La casa, diagonal a la iglesia metodista de Swain, era un edificio de tablas blancas y constaba de dos pisos. En la parte de atrás había una pajarera sobre un poste oxidado y la ropa estaba todavía colgada del tendedero. En el jardín, sembrado de conchas de ostra, había una vieja barca de remos y trampas para cangrejos. Unas hortensias marrones bordeaban una cerca en la que había una curiosa fila de pequeños cajones pintados de blanco y colocados de cara a la calle, la cual estaba sin pavimentar.

—¿Qué es eso? —pregunté a Crockett.

—Para las ricetes que vendé. Veinticinco centavos por ricete. Habé que echarlo por la ranura. —Me señaló una y luego dijo—: La señora Pruitt no se traté mucho con la gente.

Por fin caí en la cuenta de que estaba hablando de recetas. Levanté el tirador de la puerta y él me dijo:

—La espero aquí.

Por la expresión suplicante de su cara supe que no quería acompañarme al interior de la casa.

—No deje que se acerque nadie.

—Que no se me preocupe por eso.

Salí de su furgoneta
y
lancé un vistazo a las demás casas y a las caravanas que había en los jardines de tierra arenosa. En algunas había cementerios familiares; los muertos habían sido enterrados allí donde había una elevación en el terreno, y las lápidas estaban desgastadas y suaves como marga e inclinadas o volcadas. Subí a la puerta de la casa de Lila Pruitt y observé que en una esquina de su jardín, a la sombra de unos enebros, había más lápidas.

La puerta de tela metálica estaba algo oxidada, y su muelle soltó un fuerte chirrido de protesta cuando la abrí. Entré en un porche cerrado que se inclinaba hacia la calle y en el que había un columpio forrado de plástico con motivos florales y, a su lado, una pequeña mesa también de plástico. Me imaginé a Lila Pruitt balanceándose y bebiendo té con hielo mientras miraba a los turistas que compraban sus recetas por veinticinco centavos, y me pregunté si los vigilaría para asegurarse de que pagaban.

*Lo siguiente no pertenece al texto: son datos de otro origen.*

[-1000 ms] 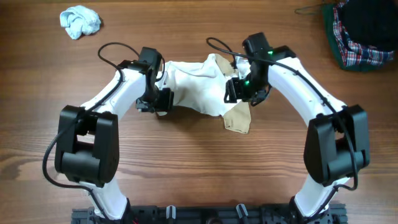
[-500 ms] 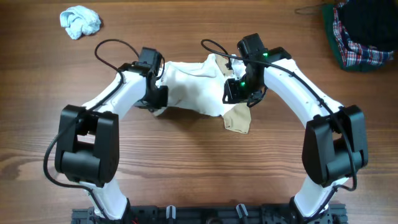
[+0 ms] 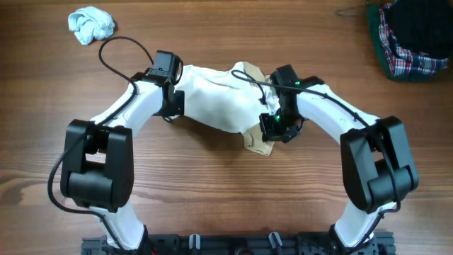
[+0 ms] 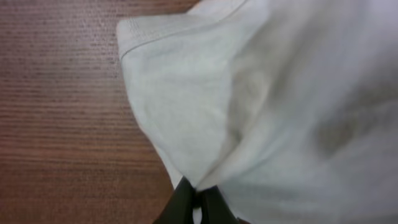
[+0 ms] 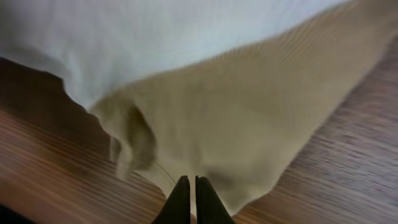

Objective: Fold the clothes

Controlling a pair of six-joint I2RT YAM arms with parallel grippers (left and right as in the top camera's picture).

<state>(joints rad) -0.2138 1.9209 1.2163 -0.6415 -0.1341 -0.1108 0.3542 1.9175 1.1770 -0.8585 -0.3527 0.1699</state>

La contrapuerta no estaba cerrada con llave. Al doctor Hoyt se le había ocurrido pegar con cinta adhesiva encima de ella un cartel de fabricación casera que rezaba: «ENFERMEDAD. ¡PROHIBIDA LA ENTRADA!» Se habría imaginado que los habitantes de Tangier posiblemente no sabrían lo que era un peligro biológico y habría buscado la manera de hacerse entender. Entré en un oscuro recibidor en una de cuyas paredes había una imagen de Jesucristo rezando a su Padre, y noté el insoportable olor de la carne humana en descomposición.

En el salón había señales de que alguien se había sentido mal durante mucho tiempo. En el sofá había almohadas y mantas sucias y desordenadas, y sobre la mesa de centro se veían pañuelos de papel, un termómetro, frascos de aspirinas, linimento y copas y platos sucios. Lila Pruitt había tenido fiebre y dolores, y había ido al salón a ponerse cómoda y ver la televisión.

Al final se había visto incapaz de salir de la cama, que fue donde la encontré, en un dormitorio del piso de arriba con papel pintado de capullos de rosa, y una mecedora junto a una ventana que daba a la calle. Había un espejo de cuerpo entero tapado con una sábana, como si Lila Pruitt no hubiera soportado su imagen reflejada en él. El doctor Hoyt, que era un médico de la vieja escuela, había cubierto el cadáver respetuosamente con la colcha, pero no había movido nada más. Sabía perfectamente que no debía tocar nada, sobre todo si a continuación iba a pasar yo por allí. Me quedé en el centro de la habitación y aguardé un rato. Parecía como si las paredes estuvieran más cerca las unas de las otras y el aire se hubiera vuelto negro por culpa del hedor.